All the plants are doing well especially the Vallis.

The only problem I am having is Brown Algae which seems to to most prominant
just above the gravel.

Any advice would be great
Thank you


----------



## ceg4048 (19 May 2008)

Hi marktown,
     Welcome to the forum!  
Newly setup tanks often suffer from this type of algae called diatom algae. This particular type completes it's life cycle within a few weeks and rarely ever recurs. The best thing is to lower the lighting and to perform a 2X or more per week 50% water changes. Remove what you can during the change. Be sure to dose appropriately after each water change.

Cheers,


----------



## marktown (19 May 2008)

Thanks for that, at the moment I have the lights on for 4 hours off for three and on for 4 on.

I have converted my garage so the only light it gets is for the lights.

I will step up my water changes.

Thanks for your help


----------



## ceg4048 (19 May 2008)

marktown,
               I've seen a couple posts recently where folks report that they program a lights ON-OFF-ON sequence during the day.
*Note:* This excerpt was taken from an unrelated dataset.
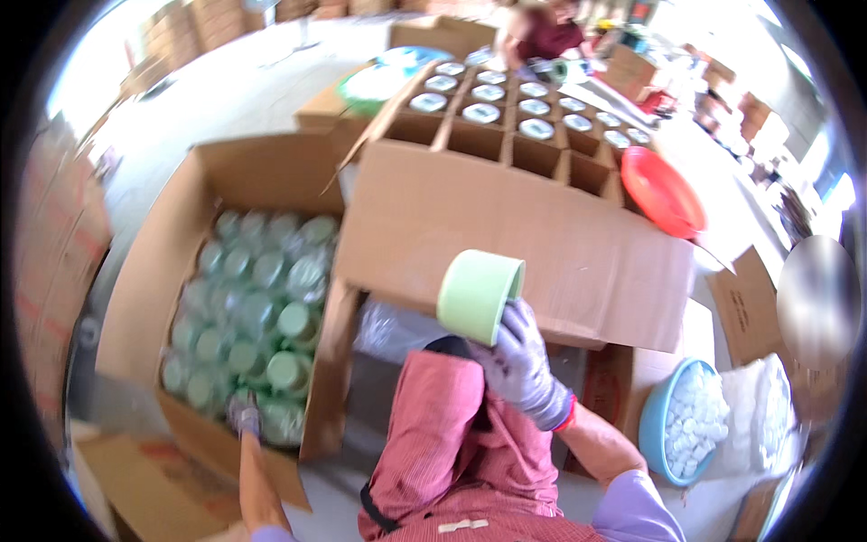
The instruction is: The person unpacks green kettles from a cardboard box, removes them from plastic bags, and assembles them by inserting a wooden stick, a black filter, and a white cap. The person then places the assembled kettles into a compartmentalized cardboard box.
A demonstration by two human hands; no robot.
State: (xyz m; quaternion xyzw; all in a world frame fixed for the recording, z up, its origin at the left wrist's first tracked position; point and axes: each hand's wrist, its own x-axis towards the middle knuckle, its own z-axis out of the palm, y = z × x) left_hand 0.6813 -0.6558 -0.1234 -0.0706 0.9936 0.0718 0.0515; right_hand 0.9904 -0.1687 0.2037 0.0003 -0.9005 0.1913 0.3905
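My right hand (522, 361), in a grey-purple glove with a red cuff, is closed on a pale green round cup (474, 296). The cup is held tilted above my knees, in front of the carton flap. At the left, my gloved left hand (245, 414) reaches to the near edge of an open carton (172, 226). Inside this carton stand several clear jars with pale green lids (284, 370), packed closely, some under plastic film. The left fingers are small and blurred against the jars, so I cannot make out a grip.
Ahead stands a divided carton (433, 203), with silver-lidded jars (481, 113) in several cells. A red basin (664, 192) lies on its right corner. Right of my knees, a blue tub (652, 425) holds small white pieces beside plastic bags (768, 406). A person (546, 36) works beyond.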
As clearly demonstrated by the appearance of this algae, ON-OFF-ON does nothing good for your plants, could arguably harm their ability to produce food for growth and does not prevent algae. What is important regarding your lighting is the intensity of the bulbs and the distance from the bulbs to the plants surfaces.

A much more useful lighting sequence would be something like 50% Intensity->100% Intensity->50% Intensity.

You did not specify what your lighting levels were but in general, it might help to lower the intensity to approximately 50%-75% of their current levels for a few weeks.

Cheers,


----------



## Egmel (20 May 2008)

ceg4048 said:
			
		

> I've seen a couple posts recently where folks report that they program a lights ON-OFF-ON sequence during the day.


I had this for a long while when the tank was only lightly planted and I wasn't using any ferts or CO2, I got it from George Farmer's pinned post on TFF  Maybe this is out of date now as it's at least a couple of years old, if so I'm sure he'll update it if you PM him, he's probably forgotten it's even there.


----------